BEGIN Given information

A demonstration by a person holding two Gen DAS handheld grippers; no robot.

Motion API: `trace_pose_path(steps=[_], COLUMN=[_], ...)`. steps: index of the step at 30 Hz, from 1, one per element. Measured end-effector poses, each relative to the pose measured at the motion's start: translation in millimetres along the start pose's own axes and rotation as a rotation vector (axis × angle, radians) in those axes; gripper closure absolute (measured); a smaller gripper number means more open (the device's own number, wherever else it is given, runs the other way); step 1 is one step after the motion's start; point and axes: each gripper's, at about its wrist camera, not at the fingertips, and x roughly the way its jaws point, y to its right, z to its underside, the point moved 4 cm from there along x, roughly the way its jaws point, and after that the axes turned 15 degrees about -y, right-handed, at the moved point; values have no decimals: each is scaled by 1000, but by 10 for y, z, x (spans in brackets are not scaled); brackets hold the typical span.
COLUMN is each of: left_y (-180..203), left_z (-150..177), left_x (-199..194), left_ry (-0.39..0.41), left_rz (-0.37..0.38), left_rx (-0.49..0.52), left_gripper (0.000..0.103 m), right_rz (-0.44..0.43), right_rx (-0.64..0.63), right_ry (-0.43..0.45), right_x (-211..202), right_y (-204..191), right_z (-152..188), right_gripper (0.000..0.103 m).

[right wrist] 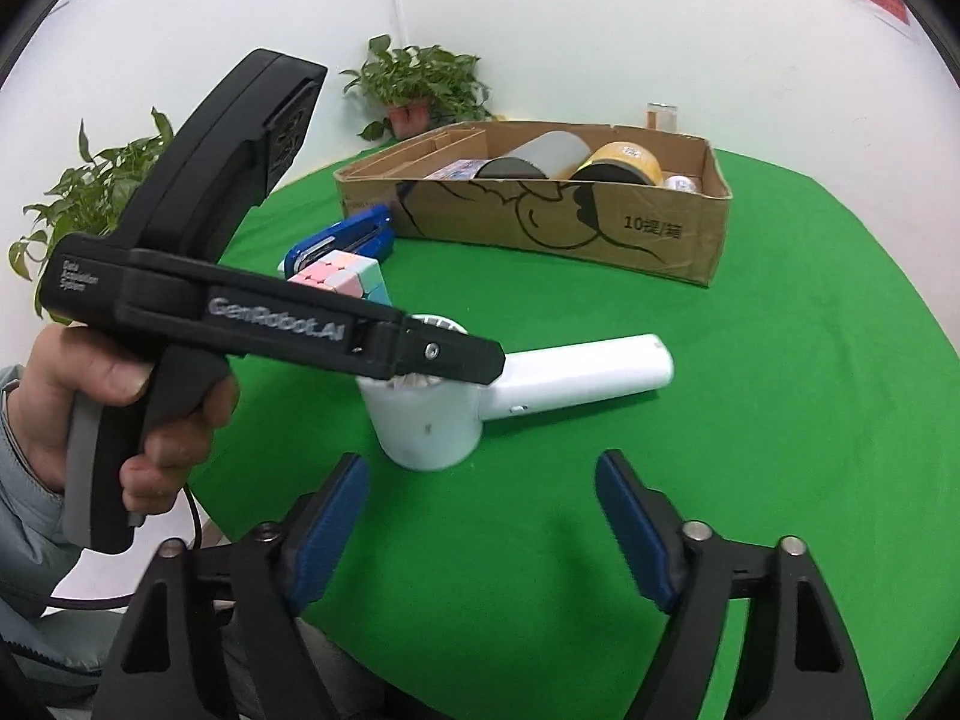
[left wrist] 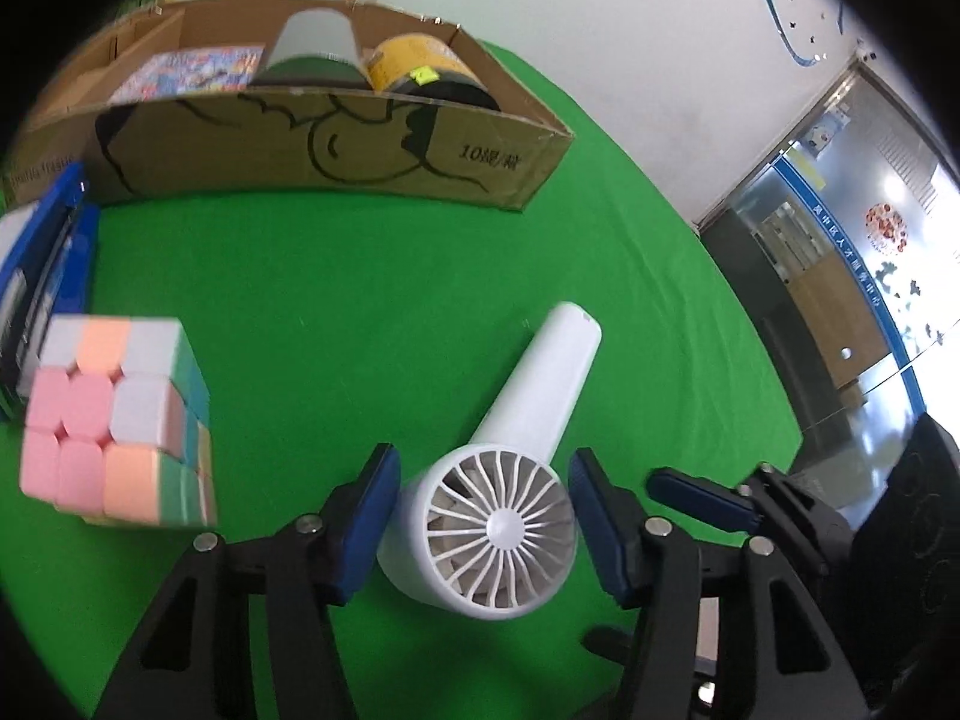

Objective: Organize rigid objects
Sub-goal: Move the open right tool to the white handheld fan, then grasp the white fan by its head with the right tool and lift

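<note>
A white handheld fan [left wrist: 498,516] lay on the green worktop [left wrist: 360,276], its round head between the blue pads of the left claw [left wrist: 483,525], handle pointing away to the far right. The left wrist view showed the left pad against the fan's housing and a gap at the right pad, so the claw stood part-open, not gripping. That view alone showed a pastel puzzle cube [left wrist: 114,420] near left, large and blurred, with a blue stapler [left wrist: 42,264] behind it and a glass door at the right edge.

The right wrist view showed the right claw [right wrist: 483,516] open over bare cloth, nothing between its pads, the fan [right wrist: 516,390] just beyond. Only there appeared the person's hand [right wrist: 120,414] around the left claw's black handle, a grey sleeve, and two potted plants [right wrist: 420,90] by the wall.

Both views took in the cardboard box [right wrist: 600,228] at the far side, holding a yellow tape roll [right wrist: 624,162] and a grey roll [right wrist: 540,156].
</note>
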Motion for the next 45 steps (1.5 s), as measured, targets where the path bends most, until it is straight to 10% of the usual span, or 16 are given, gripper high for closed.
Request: trace_pose_path(steps=[12, 20, 27, 36, 45], left_y=[66, 124, -126, -177, 120], left_z=[200, 132, -24, -166, -437], left_x=[410, 263, -87, 69, 390], left_ry=[-202, -138, -14, -44, -112], left_rz=[452, 326, 212, 211, 234], left_rx=[-235, -153, -179, -197, -152], left_gripper=[47, 46, 46, 46, 46], right_rz=[-43, -38, -301, 71, 66], right_rx=[77, 97, 268, 209, 155], right_ry=[-54, -65, -55, 51, -16], right_x=[201, 229, 341, -100, 19], right_y=[69, 162, 377, 767, 570], right_z=[7, -64, -244, -214, -49], right_gripper=[45, 50, 50, 22, 33])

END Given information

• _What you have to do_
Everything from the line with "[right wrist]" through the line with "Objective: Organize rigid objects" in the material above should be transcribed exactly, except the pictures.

• _Solution_
[right wrist] 
[left wrist] 

Objective: Organize rigid objects

The exercise has been answered completely.